> [WHAT IS BEING ASKED] Only the lines below from the one containing "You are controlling" through the one containing "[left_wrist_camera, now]" belong in the answer, set down exactly, with the pictures left out.

> [Data excerpts]
--- START ---

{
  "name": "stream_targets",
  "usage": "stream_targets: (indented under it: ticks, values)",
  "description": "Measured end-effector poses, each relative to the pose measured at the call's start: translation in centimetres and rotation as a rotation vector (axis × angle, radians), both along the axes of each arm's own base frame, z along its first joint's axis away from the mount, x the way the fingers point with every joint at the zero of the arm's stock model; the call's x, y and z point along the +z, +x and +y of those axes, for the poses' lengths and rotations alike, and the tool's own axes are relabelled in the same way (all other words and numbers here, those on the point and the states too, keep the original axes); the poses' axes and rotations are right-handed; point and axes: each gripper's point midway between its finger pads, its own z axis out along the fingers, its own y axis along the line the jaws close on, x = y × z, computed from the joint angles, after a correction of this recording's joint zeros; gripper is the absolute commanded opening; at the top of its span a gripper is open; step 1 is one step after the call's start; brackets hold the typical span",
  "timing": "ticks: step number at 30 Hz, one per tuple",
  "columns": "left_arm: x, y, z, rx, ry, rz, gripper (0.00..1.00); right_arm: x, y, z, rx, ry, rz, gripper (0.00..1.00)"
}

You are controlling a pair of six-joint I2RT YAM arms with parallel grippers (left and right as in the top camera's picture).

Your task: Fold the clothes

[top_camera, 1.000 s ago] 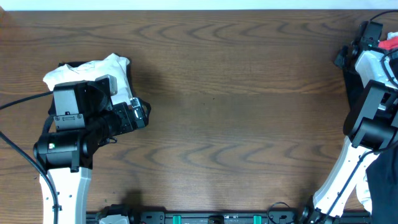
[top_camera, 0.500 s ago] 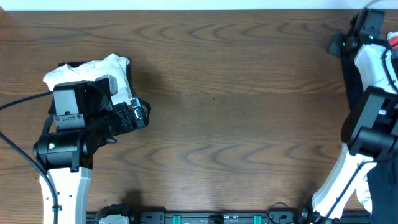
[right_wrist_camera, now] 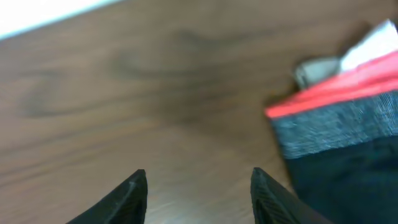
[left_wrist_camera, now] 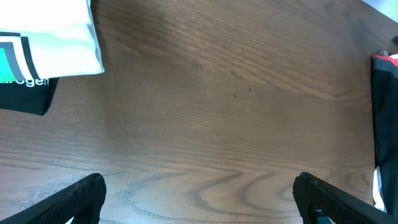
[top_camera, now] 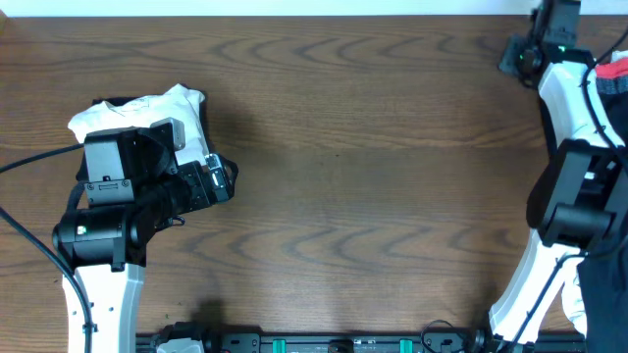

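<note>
Finds the long black soft-fabric pants (right_wrist_camera: 336,134), with a heathered grey waistband edged in bright red-orange, bunched at the far right corner of the brown wood-grain table (top_camera: 373,147). Puts the right gripper (right_wrist_camera: 198,186) above bare wood just beside that waistband, on the side toward the table's middle, clear of the cloth. Shows its two dark fingers spread apart, released, gripping nothing. Places the left gripper (left_wrist_camera: 199,199) toward the table's left edge, over bare wood, fingers wide apart and likewise empty. Shows a crumpled white T-shirt with a green logo (left_wrist_camera: 50,37) at the table's left side, partly beneath the left arm, well apart from the pants across the table.
</note>
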Motion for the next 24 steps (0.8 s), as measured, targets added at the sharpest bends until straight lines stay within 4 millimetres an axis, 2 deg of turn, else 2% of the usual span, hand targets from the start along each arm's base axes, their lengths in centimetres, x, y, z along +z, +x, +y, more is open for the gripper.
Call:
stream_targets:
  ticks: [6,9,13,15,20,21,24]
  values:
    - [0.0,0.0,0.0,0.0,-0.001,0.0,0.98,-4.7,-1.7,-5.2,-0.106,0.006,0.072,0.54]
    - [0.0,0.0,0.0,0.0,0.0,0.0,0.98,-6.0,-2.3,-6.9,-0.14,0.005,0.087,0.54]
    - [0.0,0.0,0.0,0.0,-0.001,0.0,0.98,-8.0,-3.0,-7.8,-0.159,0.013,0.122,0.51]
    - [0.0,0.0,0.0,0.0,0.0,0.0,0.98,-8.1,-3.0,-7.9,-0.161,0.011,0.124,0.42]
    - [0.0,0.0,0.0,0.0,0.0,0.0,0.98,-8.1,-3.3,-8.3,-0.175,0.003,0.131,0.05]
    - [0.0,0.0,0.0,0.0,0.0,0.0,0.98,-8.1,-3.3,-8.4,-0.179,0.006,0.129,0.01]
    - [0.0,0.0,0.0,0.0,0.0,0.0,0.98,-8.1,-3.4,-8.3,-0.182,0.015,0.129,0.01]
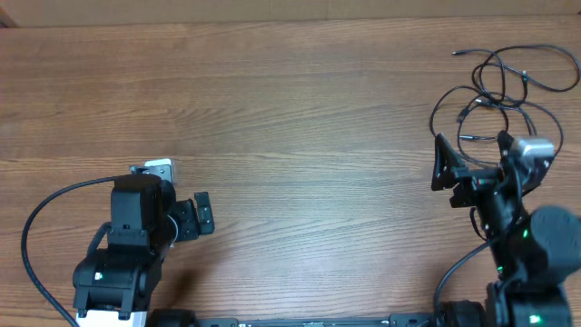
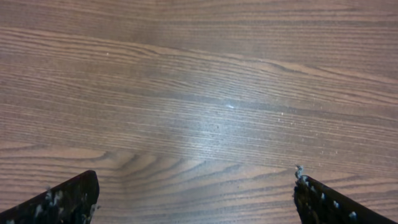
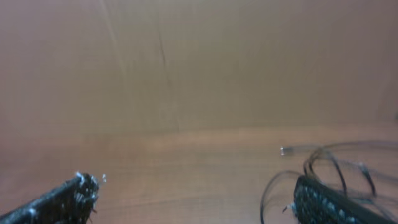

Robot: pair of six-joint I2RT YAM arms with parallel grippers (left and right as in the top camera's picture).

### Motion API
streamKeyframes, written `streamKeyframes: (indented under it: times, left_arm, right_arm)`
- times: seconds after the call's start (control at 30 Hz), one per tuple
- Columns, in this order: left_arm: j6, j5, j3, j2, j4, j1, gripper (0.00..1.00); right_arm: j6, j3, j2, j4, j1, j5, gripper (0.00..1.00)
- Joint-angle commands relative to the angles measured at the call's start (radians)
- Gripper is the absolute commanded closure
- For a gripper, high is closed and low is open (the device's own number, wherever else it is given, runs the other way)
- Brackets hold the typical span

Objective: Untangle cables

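Item 1, cables: thin black cords in loose overlapping loops, lying at 2 o'clock on the table. One plug end points out toward 10 o'clock from the heap. We count several strands but cannot tell where one ends and the next begins. In the right wrist view the loops lie at 4 o'clock, with a silver-tipped end at their left edge.

Item 2, right claw: at 4 o'clock on the table, just at the near edge of the tangle. Its jaws are spread wide, with nothing between them. The right finger stands in front of the loops; we cannot tell whether it touches them.

Item 3, left claw: at 8 o'clock on the table, well apart from the cables. Its jaws are spread wide over bare wood, holding nothing.
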Motion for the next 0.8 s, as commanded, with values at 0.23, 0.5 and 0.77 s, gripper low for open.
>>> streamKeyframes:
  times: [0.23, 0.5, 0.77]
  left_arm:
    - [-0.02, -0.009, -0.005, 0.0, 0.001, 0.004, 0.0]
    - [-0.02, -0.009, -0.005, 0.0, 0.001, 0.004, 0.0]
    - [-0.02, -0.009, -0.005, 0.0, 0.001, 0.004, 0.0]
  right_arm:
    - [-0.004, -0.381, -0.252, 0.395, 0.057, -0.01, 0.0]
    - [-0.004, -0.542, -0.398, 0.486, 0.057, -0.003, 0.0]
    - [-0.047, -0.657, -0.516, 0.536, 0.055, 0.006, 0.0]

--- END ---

> [SOLUTION TO THIS PROBLEM]
You are controlling a pair of six-joint I2RT YAM arms with parallel grippers (left and right as in the top camera's picture).

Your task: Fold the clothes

[top_camera, 1.000 s ago] 
[top_camera, 0.500 s ago] 
[right_wrist_camera, now] 
[left_wrist_camera, now] 

No additional response is needed to complete this exercise.